Having discovered the need to get attention, then made my therapeutic intervention and stated: I wonder how you can satisfy now your desire for attention”. The patient stated that he can aim for attention by working hard to get good grades. Having found a way to satisfy, in a constructive way, his desire for attention and for recognition the patient decided to stop the therapy. At this point we started the third phase of the therapy: ending therapy without the patient feeling a kind of permanent longing for the therapist. One way to do this, is by asking the patients what they have learned in the therapy.

The purpose of this kind of therapy is to invite the patients to describe objects in their memory. Normally patients start to connect the description of the remembered objects with people with whom they interacted. When one comes to the patients’ current age, they have discovered who they have become. They are able to take charge of their lives. After eight months of treatment, my first patient went back to his university and finished his college degree.

The second patient, early in the treatment, got a one day-a- week job at Walmart, from which he resigned soon. A bit later, he walked into a wine store and asked if they could use him. They said that they could use him a couple of days a week. He accepted the job. This job allowed my patient to interact impersonally with people. Six months later, the patient added, for one month, another part time job with the census bureau. He continued to apply for fulltime jobs and was successful in starting a fulltime job after 13 months of therapy.

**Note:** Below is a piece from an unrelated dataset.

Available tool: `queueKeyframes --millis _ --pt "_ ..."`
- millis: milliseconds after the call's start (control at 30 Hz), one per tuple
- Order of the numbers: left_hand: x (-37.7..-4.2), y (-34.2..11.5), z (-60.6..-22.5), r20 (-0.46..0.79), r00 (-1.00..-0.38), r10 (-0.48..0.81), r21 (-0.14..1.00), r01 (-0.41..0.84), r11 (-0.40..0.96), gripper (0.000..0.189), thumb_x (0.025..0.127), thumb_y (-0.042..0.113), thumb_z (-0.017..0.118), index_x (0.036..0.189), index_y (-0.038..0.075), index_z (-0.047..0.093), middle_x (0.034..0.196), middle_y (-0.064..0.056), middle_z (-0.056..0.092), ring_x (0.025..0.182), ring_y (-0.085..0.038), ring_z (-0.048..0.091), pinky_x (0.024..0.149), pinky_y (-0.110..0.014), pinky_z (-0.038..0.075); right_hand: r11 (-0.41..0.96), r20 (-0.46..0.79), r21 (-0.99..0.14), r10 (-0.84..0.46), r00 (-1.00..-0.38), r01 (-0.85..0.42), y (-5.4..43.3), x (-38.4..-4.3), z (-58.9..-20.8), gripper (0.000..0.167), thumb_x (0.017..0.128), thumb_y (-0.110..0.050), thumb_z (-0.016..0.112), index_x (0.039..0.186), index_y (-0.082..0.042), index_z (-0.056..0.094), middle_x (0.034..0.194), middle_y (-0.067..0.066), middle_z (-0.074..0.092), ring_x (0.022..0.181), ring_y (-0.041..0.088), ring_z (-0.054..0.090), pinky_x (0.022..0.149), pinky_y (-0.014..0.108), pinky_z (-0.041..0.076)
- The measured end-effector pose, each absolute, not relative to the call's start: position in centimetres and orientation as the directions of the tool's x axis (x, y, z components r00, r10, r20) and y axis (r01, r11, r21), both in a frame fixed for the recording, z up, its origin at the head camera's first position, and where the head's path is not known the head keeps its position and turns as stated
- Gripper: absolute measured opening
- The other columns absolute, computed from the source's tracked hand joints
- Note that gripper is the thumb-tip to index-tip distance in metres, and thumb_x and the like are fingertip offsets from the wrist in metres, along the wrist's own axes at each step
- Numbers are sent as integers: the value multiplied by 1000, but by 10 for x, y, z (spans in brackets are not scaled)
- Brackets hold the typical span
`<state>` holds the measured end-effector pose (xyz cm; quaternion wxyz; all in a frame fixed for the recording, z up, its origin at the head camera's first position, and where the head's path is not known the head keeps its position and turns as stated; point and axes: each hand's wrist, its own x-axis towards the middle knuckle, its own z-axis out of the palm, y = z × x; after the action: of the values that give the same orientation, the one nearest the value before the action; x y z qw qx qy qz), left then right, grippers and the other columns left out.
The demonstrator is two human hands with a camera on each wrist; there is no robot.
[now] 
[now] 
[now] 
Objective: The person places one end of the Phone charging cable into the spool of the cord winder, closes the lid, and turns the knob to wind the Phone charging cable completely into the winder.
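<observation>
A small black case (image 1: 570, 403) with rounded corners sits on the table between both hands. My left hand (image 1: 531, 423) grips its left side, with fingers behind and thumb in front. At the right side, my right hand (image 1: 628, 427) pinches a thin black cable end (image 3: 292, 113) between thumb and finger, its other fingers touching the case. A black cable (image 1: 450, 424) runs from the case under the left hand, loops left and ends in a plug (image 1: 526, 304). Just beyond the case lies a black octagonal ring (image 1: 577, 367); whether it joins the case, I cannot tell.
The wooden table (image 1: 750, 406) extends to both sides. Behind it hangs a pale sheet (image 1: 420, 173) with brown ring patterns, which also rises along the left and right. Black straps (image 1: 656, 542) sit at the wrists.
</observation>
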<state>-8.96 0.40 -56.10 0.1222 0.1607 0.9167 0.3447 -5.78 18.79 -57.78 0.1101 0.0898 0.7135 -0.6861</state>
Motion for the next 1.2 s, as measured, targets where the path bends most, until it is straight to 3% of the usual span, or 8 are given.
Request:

In describing, early in the treatment, the objects of the kitchen, this patient agreed to clean the kitchen. This was the first active contribution to the duties around the apartment. Four months after the therapy had begun, the wife of the patient reported that the patient had made great dinners, including eggrolls. Talking about the objects in the environment of this patient, particularly the objects in the kitchen, became for this patient an invitation to take initiative. He started to cook for himself and his wife.

The patient’s wife often comes with to therapy. During the therapy, the quality of the marriage has substantially improved. The couple, including the schizophrenic patient, learned to communicate their desires and expectations.

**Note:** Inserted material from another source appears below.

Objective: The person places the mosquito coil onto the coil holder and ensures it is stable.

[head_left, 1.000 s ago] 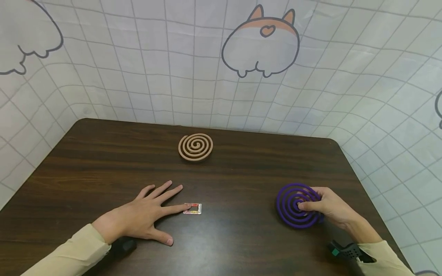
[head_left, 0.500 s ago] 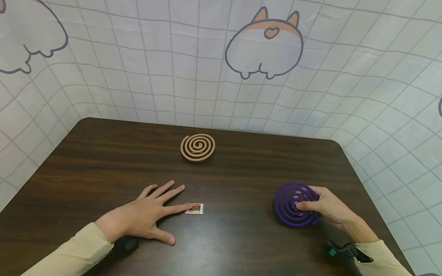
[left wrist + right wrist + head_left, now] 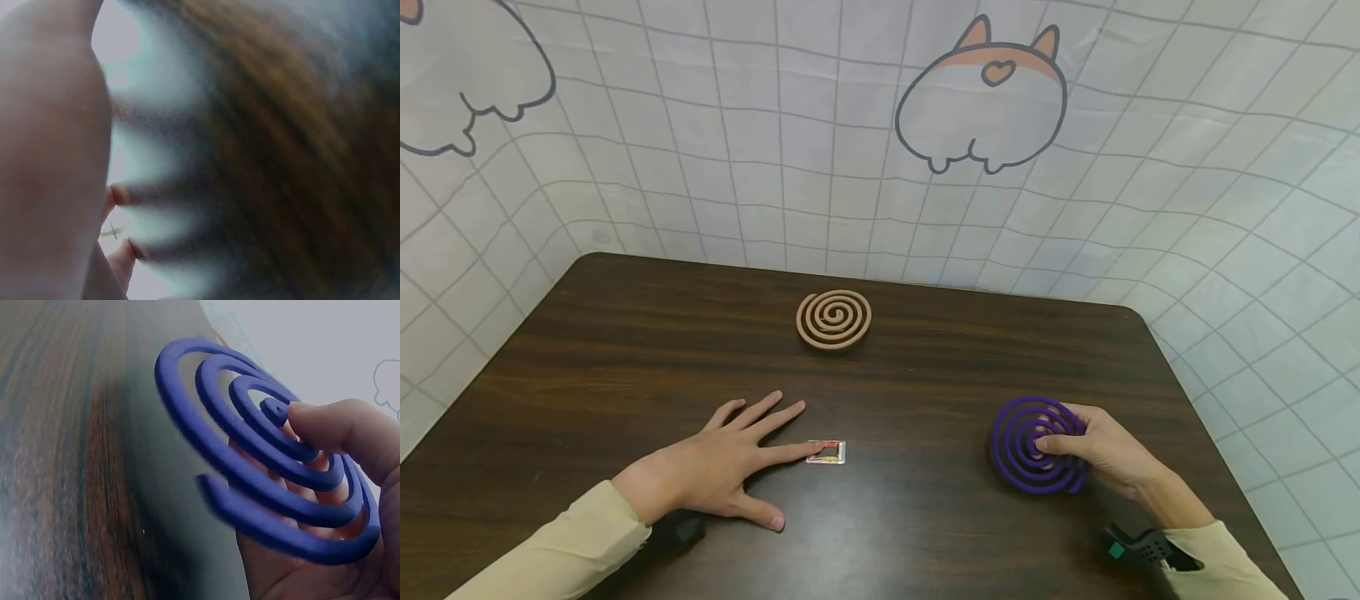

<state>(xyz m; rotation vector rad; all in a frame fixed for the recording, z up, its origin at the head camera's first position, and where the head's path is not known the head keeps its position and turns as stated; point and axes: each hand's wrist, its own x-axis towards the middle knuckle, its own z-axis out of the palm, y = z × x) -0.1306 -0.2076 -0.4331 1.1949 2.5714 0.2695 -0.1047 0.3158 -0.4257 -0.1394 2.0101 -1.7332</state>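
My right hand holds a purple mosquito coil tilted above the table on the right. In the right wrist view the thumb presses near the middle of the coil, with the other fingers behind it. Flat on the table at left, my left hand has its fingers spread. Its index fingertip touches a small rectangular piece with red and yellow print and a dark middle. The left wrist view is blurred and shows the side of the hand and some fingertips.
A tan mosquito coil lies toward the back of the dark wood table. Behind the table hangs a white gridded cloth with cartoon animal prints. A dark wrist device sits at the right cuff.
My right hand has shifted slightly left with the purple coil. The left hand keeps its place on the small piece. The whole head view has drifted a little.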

Several patients confess that articulating their desires is very difficult. We let such patients describe what the advantages are of communicating their desires. By putting in words the advantages of communicating with their partners, such patients provide for themselves reasons to do the hard work of improving their communication. I do not give the reasons. We invite the patients to explore the reasons for working on their communication skills.

The goal of the therapy, however, is for the patients to report on the interactions with other people, so that the patients can discover who they have become who they are.

Conclusion

For Lacan schizophrenia is to be explained by the fact that the person did not benefit in his development, from the introduction in his psychic life of a father figure. Such a person has not been able to introduce the future as a time dimension by which one can deal with current deprivation. The other is for such figures like a mother figure that needs to provide all what the child wants. When such a figure does not provide such satisfaction then a breakdown occurs.

Lacan’s theory did not provide an explanation for some symptoms of psychotic persons, like their defective relationship to their body. From Vergote we learned that schizophrenic persons exclude in their ego construction signifiers for the pleasure-body. From Aulagnier we learned that psychotic children are deprived of the maternal imaginary support to experience their body. We learned from Spitz that absence of mothering care diminishes the child’s development in many domains and even leads to increased death ratio.

We also looked at the claims made about medications for the persons suffering from schizophrenia and discovered that medications are recommended for persons suffering from schizophrenia not for curing the illness but for ameliorating its symptoms. Medication can thus be an auxiliary method for treating persons suffering from schizophrenia supplementing a psychological treatment.